Interval Problems
Interval problems are everywhere: calendar apps, scheduling, resource allocation. The secret sauce? Sort by start (or end) time, then sweep through.
The Core Pattern
Almost every interval problem starts with sorting. Then you walk through and make decisions based on overlaps.
The Key Insight
Two intervals [a, b] and [c, d] overlap if a < d and c < b.
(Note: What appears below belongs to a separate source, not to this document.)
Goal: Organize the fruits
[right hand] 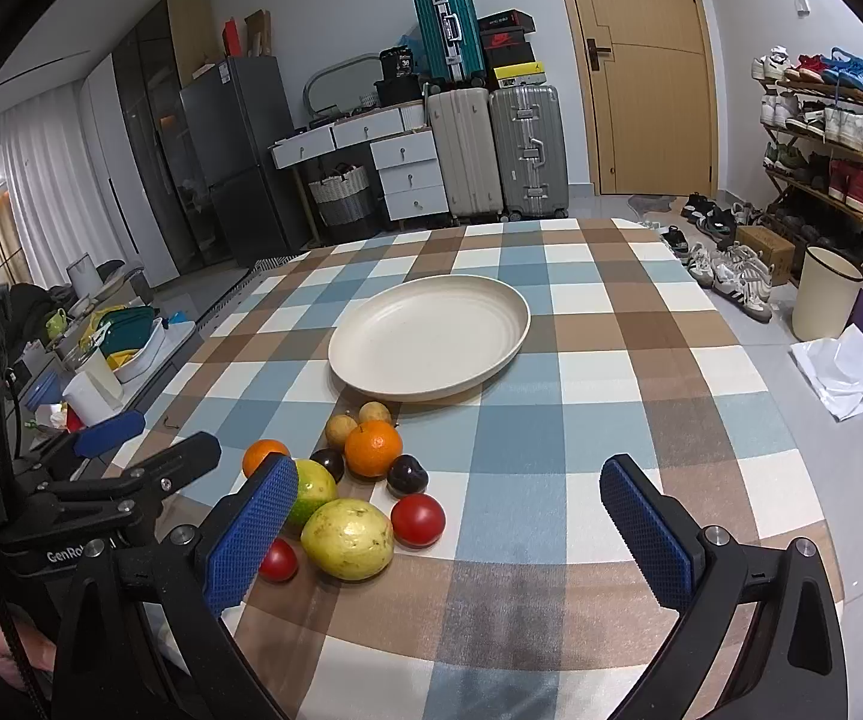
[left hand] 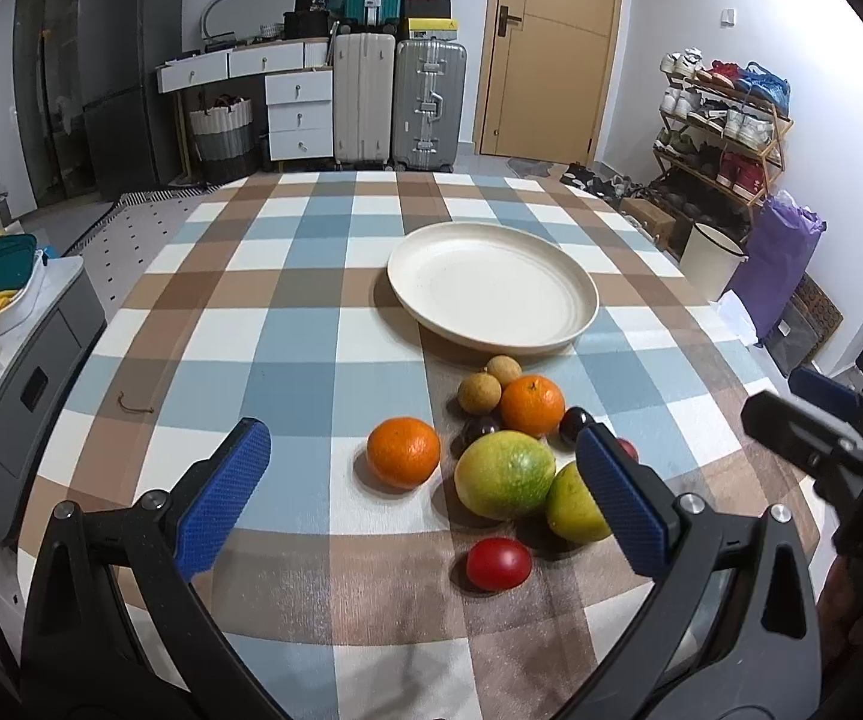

Or simpler: they DON'T overlap if one ends before the other starts.
Classic: Merge Intervals
def merge(intervals):
intervals.sort(key=lambda x: x[0])
merged = []
for interval in intervals:
if merged and merged[-1][1] >= interval[0]:
# Overlaps with previous - extend it
merged[-1][1] = max(merged[-1][1], interval[1])
else:
merged.append(interval)
return merged
Classic: Meeting Rooms II
Minimum number of meeting rooms needed:
def minMeetingRooms(intervals):
starts = sorted([i[0] for i in intervals])
ends = sorted([i[1] for i in intervals])
rooms = 0
end_ptr = 0
for start in starts:
if start < ends[end_ptr]:
rooms += 1 # Need new room
else:
end_ptr += 1 # Reuse a room
return rooms
Common Interval Patterns
- Merge overlapping - Sort by start, extend end
- Insert interval - Find where to insert, then merge
- Meeting rooms - Count max concurrent events
- Non-overlapping count - Greedy by end time
Pro Tip
Drawing intervals on a timeline makes the problem much clearer. Seriously, grab a pen.